WHAT THE TASK REQUIRES — Given the entries below, would you transcribe exactly the lines starting at the one with "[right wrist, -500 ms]" and ending at the one with "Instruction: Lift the", both kept, pictures omitted, nothing extra?

################

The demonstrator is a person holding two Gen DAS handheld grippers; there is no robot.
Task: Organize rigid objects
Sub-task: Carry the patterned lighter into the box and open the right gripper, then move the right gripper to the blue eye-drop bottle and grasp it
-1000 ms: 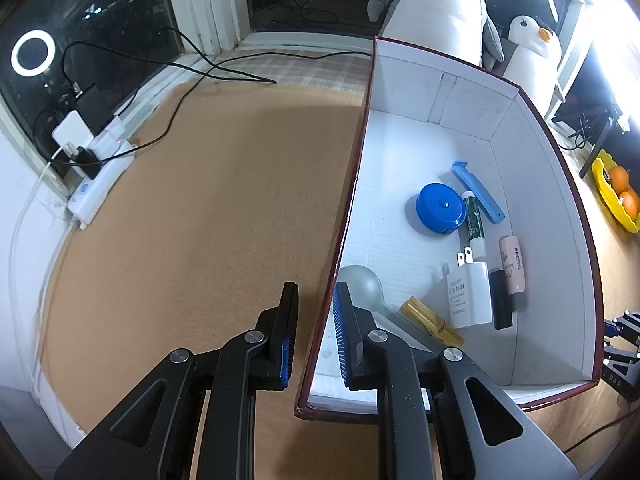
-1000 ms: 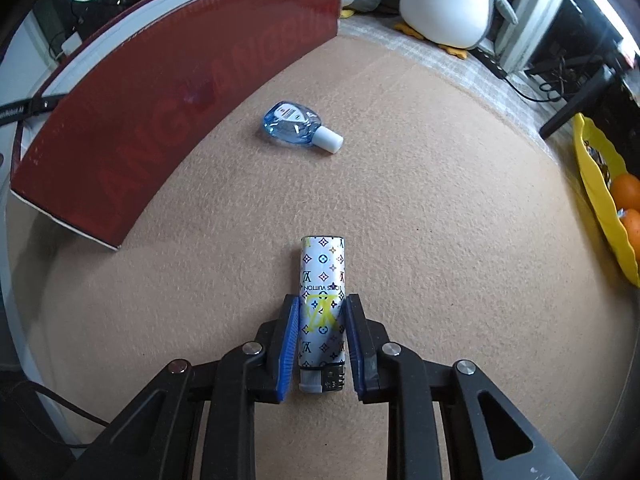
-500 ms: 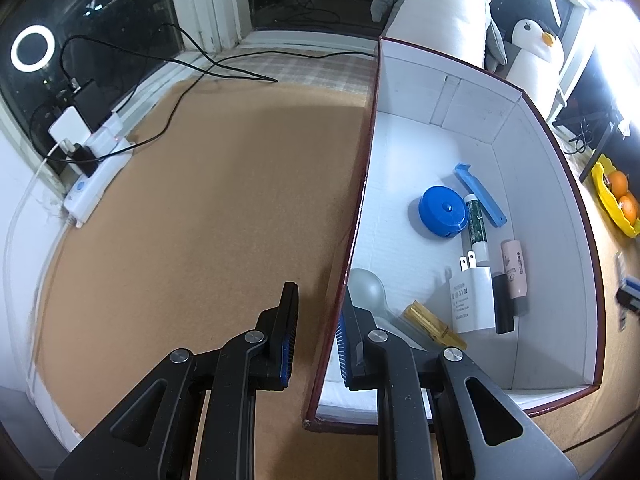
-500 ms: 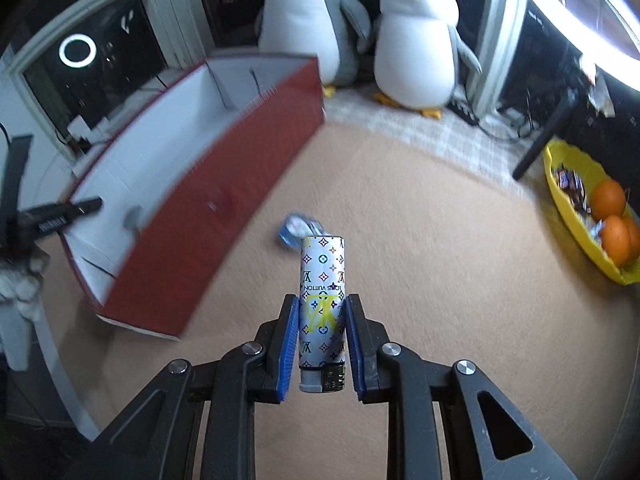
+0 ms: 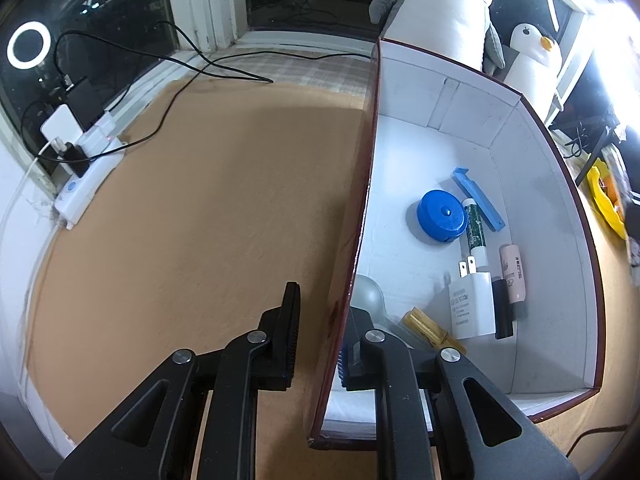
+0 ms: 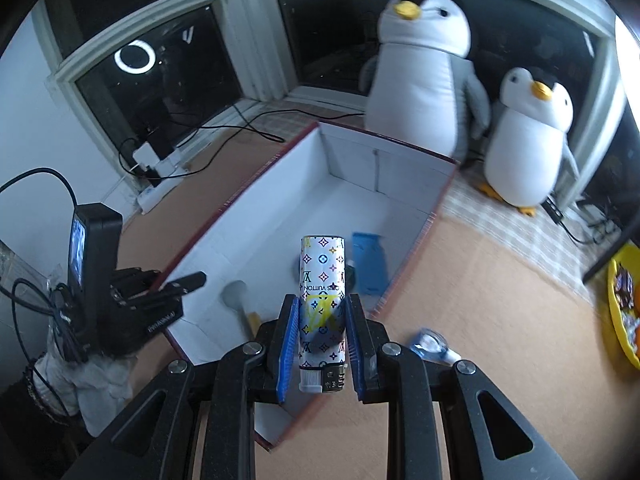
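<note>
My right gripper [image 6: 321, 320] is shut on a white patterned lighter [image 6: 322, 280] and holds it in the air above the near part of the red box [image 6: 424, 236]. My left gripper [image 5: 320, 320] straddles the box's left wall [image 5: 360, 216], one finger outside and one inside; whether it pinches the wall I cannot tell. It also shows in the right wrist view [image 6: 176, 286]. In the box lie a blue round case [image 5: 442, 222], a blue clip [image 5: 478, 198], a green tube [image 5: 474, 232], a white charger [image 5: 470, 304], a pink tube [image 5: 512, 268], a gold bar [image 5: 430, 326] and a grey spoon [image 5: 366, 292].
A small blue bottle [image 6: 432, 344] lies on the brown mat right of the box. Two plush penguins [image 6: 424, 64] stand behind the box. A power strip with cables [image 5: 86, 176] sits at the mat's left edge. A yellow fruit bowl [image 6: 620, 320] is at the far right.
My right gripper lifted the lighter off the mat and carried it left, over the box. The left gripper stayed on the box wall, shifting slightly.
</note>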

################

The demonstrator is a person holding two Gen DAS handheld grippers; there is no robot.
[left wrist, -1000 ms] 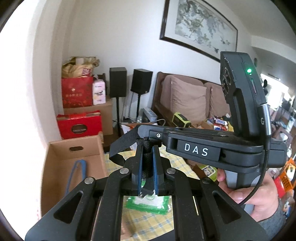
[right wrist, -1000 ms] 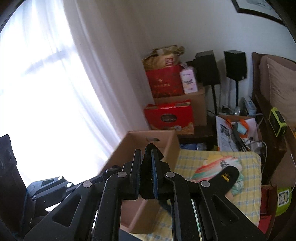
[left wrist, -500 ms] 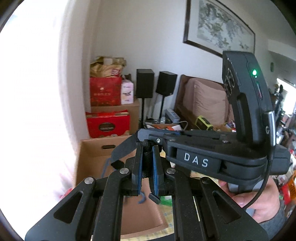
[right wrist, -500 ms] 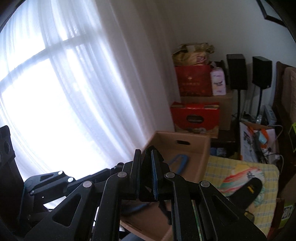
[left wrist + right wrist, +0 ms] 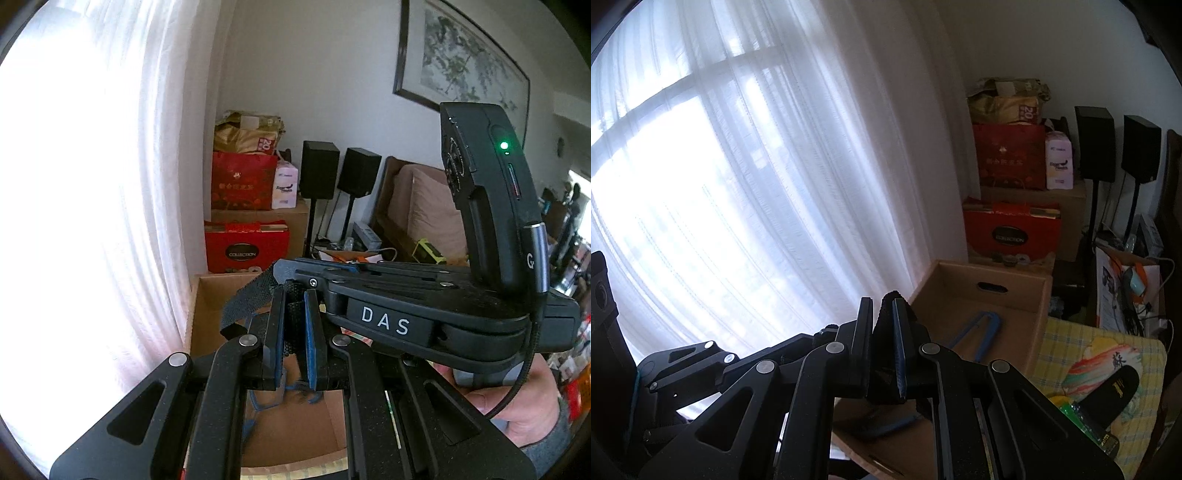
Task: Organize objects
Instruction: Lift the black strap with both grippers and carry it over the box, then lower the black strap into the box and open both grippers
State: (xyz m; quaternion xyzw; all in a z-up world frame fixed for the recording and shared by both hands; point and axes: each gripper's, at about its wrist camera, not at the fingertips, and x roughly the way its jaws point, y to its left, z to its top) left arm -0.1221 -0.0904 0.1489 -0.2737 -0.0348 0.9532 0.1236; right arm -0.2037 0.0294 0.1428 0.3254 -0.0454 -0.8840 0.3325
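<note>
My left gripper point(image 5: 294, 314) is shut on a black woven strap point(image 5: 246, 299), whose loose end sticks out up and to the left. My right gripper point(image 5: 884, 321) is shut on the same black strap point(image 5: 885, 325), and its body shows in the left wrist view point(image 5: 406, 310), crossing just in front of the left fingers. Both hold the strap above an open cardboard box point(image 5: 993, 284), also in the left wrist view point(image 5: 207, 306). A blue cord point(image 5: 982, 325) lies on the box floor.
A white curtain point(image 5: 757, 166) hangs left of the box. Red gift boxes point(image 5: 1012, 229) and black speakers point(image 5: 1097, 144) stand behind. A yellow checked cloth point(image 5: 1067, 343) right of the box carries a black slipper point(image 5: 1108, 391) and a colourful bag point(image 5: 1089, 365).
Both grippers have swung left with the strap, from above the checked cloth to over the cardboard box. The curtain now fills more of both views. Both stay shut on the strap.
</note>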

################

FINAL ANSWER —
[right wrist, -500 ms] 
[left wrist + right wrist, +0 ms] 
Task: Organize objects
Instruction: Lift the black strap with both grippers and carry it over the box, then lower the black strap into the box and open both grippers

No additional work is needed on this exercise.